Putting together a proposal recently took me back to the inspiration for my night-time photography. It was prompted in 2014 when I read At Day's Close by Roger Ekirch. His insights to our relationship with the hours of darkness are fascinating. For instance, our natural, pre-industrial sleep pattern is bisected into first sleep and second sleep, and the night was previously divided into Sunset, Shutting-in, Bed-time, Candle-lighting, Midnight, The Dead of Night, Cock-crow, Dawn. Here's where it's taken me to...


Several years ago, my relationship with night-time began to change. The hours of darkness, which had become, over decades, thickened with questions of personal safety and propriety, were transformed into a series of magical, intimate and unexpected nightscapes.
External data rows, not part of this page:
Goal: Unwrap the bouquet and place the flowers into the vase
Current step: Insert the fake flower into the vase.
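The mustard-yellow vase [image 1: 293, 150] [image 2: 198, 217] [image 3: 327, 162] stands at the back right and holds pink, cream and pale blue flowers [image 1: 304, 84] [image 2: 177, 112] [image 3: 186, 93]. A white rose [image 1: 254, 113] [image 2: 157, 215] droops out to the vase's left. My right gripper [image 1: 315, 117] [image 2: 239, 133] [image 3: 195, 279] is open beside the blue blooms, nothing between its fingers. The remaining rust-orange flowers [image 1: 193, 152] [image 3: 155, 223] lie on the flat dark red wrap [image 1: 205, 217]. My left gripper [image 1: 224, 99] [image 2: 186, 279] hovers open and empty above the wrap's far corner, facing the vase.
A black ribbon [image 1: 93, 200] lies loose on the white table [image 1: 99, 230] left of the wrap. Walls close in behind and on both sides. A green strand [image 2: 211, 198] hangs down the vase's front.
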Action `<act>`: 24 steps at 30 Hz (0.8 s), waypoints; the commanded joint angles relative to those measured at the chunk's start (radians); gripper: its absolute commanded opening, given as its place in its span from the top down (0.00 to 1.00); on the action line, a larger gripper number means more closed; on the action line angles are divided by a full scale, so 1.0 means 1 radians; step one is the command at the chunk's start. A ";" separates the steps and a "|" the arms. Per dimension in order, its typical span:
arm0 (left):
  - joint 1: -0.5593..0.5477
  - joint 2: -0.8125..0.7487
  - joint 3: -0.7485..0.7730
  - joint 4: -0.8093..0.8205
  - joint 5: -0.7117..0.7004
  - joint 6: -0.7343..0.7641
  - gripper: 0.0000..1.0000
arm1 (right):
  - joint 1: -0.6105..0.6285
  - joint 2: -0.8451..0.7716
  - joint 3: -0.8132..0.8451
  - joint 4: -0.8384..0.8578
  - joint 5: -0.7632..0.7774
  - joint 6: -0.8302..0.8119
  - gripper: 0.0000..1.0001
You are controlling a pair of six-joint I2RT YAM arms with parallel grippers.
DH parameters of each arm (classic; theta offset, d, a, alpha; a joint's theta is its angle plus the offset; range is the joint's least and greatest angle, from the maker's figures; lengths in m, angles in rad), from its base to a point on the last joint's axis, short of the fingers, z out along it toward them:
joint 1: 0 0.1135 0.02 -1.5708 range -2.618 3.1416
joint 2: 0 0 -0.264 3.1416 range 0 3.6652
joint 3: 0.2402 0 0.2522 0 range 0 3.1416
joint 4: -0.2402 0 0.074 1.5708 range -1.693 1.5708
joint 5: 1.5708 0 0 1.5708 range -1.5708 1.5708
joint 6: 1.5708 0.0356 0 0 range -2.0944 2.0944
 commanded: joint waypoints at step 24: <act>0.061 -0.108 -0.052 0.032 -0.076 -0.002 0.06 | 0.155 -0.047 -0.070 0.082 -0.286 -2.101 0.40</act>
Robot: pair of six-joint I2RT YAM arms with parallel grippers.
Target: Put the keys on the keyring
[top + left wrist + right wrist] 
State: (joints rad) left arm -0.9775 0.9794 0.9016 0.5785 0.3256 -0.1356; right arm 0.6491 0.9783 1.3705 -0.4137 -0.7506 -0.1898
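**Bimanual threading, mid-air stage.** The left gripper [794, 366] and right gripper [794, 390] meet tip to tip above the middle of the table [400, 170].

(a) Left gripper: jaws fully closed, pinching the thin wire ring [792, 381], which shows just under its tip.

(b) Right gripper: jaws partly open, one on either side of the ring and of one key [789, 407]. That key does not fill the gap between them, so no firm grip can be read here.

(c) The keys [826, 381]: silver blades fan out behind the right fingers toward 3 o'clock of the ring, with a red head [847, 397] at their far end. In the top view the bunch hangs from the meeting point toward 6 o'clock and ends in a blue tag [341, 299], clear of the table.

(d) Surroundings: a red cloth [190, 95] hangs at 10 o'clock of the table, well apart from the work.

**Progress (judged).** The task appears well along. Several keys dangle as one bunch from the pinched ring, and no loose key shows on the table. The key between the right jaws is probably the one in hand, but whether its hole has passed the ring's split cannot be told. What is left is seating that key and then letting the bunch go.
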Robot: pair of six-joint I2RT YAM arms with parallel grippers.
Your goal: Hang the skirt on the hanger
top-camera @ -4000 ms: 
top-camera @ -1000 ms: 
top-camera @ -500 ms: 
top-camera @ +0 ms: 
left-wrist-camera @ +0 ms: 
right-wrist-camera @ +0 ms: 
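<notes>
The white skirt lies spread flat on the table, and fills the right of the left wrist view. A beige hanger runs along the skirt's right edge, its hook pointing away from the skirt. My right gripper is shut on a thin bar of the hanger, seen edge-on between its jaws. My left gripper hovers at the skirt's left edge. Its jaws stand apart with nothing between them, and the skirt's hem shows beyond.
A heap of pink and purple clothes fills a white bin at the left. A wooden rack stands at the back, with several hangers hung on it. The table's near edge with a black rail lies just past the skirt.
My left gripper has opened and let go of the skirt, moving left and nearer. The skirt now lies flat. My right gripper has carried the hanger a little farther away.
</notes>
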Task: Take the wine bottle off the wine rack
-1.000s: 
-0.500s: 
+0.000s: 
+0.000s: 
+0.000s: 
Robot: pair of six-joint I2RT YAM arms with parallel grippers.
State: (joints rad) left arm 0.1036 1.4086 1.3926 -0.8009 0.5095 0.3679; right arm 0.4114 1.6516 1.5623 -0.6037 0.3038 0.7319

Through a process of open-minded observation of familiar places, human structures like hours and behavioural conventions were decentred and I emerged into rich new spaces where the air is soft and time unmeasured and uncritical. It began with the relocation of psychological barriers – commuting on unlit cycle paths with a friend, driving out of the city to witness phenomena in black skies, wandering in city streets with a camera in quiet hours. Photography and phenomenology became tools to unpack my fearful response to situations where there was nothing, really, to be afraid of. Through opening my eyes to available light, I confronted my particularly gendered, urban and contemporary fear of being alone, in the dark. Immersion in the photographic process – waiting for long exposures to tick down, for the chemicals in my eyes to adjust, for light to fade – instilled calm and patience and a new confidence that I have the right to be in the dark. The images included here represent specific contexts and light sources that I’ve found particularly intriguing. For instance, I’ve made an extensive study into the properties of low-sodium light as it disappears from our streets. The images submitted here have been taken using a DSLR to allow a high quality rendering of low light conditions, but I also document using my phone to capture passing moments of awareness. Whichever camera is used, all combine the photographer’s intention, the rendering of what isseen with the eye, and the surprise of what is picked up by the camera, in the shadows.